→ Exercise goal
Look through the lines below; wherever the word "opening" appears, copy that line.

→ Input data
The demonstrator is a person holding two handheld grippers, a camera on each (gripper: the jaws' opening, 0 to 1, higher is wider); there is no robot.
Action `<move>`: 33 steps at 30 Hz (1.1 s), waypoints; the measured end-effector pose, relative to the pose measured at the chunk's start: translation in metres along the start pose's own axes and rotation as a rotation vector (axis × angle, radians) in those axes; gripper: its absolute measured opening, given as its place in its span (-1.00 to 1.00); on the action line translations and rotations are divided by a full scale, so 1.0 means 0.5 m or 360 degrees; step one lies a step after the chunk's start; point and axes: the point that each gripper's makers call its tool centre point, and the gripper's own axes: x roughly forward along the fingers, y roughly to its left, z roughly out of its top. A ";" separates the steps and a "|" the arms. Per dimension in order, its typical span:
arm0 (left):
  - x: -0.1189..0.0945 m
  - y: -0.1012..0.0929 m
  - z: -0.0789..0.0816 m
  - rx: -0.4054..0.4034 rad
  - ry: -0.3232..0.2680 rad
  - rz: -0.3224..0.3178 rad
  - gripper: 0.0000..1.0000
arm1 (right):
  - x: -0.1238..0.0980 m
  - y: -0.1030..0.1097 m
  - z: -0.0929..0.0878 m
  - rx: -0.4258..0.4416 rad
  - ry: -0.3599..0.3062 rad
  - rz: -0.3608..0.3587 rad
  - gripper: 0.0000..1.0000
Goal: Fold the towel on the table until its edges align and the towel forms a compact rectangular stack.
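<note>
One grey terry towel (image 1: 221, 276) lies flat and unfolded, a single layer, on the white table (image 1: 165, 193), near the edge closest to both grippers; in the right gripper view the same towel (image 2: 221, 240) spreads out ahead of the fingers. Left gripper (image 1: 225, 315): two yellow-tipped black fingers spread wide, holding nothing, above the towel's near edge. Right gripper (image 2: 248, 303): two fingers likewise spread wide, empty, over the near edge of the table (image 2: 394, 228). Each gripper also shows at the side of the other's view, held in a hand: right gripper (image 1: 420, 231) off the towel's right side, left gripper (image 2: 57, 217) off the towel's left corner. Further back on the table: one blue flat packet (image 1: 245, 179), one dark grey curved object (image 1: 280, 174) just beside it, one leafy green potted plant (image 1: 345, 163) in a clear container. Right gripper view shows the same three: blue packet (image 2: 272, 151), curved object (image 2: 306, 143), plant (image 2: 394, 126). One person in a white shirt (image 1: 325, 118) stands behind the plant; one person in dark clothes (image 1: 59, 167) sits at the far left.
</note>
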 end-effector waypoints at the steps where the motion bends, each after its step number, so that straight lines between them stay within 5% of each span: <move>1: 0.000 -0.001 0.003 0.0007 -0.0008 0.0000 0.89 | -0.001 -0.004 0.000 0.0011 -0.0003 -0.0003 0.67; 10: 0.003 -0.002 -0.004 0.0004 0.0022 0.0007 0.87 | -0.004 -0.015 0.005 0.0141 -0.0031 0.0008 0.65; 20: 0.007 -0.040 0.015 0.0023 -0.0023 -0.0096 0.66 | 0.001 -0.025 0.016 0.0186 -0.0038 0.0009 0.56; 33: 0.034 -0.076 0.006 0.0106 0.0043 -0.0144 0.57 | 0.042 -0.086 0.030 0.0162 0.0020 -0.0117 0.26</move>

→ Result below
The demonstrator is a person holding two handheld grippers, a camera on each (gripper: the jaws' opening, 0 to 1, higher is wider); there is no robot.
Action `<move>`: 33 steps at 30 Hz (1.1 s), waypoints; the measured end-effector pose, relative to the pose measured at the chunk's start: translation in metres along the start pose's own axes and rotation as a rotation vector (axis × angle, radians) in those axes; gripper: its absolute measured opening, given as its place in its span (-1.00 to 1.00); on the action line translations and rotations are divided by a full scale, so 1.0 means 0.5 m or 360 degrees; step one lies a step after the chunk's start; point and axes: the point that each gripper's makers call its tool centre point, and the gripper's own axes: x roughly forward along the fingers, y roughly to its left, z roughly out of its top. A ";" separates the steps and a "|" the arms. Per dimension in order, its typical span:

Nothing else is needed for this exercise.